You don't pay for moving coins to a ledger anyway but not everyone will be 100% bitcoin when it goes above a million. Everyone in the US and on this forum may eventually get hit with the tax when bitcoin goes up combined with hyperinflation. Also, if the US goes to 43.8%, you can bet the EU will follow shortly. What happens when a million is equivalent to a current $100k because of inflation? Could happen in a few years at the current rate.
I think you do: If you move coins from an address to another then I thought it was a taxable event ("work" is being done, like those crazy Jewish sabbath rules). Maybe if it's not in your control, but if that's the case then the argument should be move coins around at will, tax when converted into fiat.
nah moving corn between addys under your control is not taxable. its like when you top your hot wallet up or xfer to/from an exchange. the taxable event occurs when you finally convert btc to fiat or anything else (altcoin, gold, etc), not from the coin itself moving around.
You are right, it is not, but somehow Coinbase used to portray (in their tax docs?) the move from their account to your personal one as a sell.
Not sure if it still holds true.
Yeah, something like 5 or 6 years ago I withdrew some USD from Coinbase and they sent me a 1099K recording the amount as a payment for services -- like Coinbase was paying me for something.
Of course all such statements get sent to the IRS too.
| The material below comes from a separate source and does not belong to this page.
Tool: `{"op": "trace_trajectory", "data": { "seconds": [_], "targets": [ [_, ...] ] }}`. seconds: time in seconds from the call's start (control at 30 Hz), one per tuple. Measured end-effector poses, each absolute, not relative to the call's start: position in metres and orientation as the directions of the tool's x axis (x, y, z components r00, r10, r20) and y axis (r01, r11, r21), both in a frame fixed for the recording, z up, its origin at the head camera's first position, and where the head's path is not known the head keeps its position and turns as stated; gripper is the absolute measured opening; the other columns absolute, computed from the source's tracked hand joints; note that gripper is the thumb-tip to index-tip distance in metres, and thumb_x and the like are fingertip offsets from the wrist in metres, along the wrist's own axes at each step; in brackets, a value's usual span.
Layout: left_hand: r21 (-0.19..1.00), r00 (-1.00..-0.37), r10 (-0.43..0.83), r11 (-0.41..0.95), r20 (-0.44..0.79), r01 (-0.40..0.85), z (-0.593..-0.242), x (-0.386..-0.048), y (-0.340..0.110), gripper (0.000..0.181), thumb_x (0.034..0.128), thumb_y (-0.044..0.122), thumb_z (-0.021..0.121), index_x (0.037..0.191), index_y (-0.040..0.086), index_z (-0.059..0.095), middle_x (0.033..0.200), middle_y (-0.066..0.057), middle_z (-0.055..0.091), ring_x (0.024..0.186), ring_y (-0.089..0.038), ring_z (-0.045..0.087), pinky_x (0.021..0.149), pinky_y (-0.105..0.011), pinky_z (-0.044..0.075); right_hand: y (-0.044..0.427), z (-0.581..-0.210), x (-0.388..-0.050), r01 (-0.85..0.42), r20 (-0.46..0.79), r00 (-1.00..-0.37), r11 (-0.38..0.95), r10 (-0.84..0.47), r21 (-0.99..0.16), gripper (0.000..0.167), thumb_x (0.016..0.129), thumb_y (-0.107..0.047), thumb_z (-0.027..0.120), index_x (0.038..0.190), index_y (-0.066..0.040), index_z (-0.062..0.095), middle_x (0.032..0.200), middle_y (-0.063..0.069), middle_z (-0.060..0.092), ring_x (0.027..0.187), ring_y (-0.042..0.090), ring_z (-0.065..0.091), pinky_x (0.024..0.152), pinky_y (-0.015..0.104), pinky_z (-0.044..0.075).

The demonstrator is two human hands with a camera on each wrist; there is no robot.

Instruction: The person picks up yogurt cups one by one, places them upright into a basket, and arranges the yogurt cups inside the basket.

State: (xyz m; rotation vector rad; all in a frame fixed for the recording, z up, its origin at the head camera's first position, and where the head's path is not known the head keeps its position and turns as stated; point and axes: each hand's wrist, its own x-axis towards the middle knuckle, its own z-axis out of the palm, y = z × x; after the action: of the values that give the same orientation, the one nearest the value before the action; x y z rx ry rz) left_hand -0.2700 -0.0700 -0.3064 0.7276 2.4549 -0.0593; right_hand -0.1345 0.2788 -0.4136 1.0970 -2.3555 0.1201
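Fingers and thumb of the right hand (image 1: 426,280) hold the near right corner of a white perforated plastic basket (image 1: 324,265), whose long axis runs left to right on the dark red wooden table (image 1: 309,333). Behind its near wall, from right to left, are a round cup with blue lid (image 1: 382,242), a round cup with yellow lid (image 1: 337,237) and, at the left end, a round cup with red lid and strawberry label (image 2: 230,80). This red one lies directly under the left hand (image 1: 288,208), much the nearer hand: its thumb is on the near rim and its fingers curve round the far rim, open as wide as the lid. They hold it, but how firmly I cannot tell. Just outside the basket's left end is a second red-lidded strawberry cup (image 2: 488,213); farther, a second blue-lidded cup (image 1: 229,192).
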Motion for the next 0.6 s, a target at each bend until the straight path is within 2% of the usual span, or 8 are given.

Funny thing is, it was money that I had deposited in Coinbase and later withdrew. So it wasn't capital gains, it wasn't a payment, it wasn't anything. I never made a single transaction, no buy or sell, nothing. It was me moving my own money around. Sending out a 1099K for shit like that is insane. It's indefensible.
But Coinbase has stopped doing that thing with the 1099K.
Fortunately, the IRS seems to have enough sense to know that a 1099K's from a bitcoin exchange make no sense and ignores them.